= WHAT IS NEEDED =
Scan the records below for the line with "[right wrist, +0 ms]" and the line with "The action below". Repeat those two lines and every line between them exactly, and nothing else.

——————————

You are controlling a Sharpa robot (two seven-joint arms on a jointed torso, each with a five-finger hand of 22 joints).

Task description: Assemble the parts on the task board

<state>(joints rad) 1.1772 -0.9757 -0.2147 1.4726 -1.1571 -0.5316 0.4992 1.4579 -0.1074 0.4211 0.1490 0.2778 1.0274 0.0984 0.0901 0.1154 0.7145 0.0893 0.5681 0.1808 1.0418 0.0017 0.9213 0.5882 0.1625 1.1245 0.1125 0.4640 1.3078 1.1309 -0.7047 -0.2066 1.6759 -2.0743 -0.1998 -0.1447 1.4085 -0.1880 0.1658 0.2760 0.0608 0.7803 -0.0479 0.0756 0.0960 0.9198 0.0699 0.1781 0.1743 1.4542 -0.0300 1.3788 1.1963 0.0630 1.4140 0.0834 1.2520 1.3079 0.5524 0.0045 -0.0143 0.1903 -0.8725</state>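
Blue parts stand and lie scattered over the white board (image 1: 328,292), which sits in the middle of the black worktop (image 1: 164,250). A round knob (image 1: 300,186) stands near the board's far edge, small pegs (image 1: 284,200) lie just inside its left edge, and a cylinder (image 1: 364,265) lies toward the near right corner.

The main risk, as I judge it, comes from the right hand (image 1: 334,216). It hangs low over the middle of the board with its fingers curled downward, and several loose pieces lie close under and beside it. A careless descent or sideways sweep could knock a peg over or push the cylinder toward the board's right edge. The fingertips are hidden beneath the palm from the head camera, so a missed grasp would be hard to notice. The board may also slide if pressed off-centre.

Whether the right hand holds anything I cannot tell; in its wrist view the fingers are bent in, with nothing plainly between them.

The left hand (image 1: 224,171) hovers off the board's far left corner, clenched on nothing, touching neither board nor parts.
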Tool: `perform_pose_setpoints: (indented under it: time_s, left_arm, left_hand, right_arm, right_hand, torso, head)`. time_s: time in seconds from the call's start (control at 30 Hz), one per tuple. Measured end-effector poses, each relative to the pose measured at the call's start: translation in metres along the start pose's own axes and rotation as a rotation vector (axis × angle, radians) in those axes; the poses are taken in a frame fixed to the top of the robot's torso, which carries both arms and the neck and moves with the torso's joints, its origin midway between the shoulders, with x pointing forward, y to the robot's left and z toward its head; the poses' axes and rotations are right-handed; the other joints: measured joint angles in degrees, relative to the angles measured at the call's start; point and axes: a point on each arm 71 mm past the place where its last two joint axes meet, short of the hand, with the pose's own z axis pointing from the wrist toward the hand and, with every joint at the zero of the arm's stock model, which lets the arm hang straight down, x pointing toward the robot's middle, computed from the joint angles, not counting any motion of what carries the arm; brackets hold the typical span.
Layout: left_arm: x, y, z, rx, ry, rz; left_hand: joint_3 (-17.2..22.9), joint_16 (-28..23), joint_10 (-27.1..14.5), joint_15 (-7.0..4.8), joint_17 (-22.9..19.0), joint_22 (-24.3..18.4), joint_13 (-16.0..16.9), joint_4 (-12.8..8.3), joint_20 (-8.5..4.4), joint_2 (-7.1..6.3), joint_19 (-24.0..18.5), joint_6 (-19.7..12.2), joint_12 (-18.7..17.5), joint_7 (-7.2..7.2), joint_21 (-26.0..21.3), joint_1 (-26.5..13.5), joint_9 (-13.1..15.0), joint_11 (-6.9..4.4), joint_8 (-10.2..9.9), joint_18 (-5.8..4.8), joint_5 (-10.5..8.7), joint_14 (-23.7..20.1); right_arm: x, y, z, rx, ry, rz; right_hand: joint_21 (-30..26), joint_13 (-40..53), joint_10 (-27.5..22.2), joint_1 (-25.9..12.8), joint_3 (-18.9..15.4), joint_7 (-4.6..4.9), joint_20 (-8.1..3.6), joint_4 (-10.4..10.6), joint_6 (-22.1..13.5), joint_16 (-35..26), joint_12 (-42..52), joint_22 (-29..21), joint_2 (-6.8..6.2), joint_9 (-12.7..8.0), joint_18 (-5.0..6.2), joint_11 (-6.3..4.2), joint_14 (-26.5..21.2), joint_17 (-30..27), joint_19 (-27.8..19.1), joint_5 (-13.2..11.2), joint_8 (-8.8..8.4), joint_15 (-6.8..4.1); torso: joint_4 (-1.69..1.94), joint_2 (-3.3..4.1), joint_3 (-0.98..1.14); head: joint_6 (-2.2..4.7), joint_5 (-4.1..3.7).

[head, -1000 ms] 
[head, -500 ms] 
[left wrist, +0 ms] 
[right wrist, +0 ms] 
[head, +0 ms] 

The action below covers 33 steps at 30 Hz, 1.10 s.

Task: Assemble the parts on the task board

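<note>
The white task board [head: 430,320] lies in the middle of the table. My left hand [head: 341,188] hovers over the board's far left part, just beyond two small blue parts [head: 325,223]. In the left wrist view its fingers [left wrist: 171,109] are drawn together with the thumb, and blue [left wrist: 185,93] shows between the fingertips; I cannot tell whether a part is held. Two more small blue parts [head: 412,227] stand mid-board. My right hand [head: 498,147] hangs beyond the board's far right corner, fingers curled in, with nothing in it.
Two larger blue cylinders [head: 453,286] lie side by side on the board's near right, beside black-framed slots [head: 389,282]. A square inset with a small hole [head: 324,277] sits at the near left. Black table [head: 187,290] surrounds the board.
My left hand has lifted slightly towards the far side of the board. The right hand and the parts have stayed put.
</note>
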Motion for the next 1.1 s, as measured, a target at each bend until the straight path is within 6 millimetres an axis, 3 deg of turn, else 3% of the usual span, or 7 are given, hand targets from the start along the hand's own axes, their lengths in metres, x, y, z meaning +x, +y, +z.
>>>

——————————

= ANSWER SPACE =
[right wrist, +0 ms] 
[head, +0 ms] 

The action below covers 33 steps at 30 Hz, 1.10 s.

No additional answer is needed.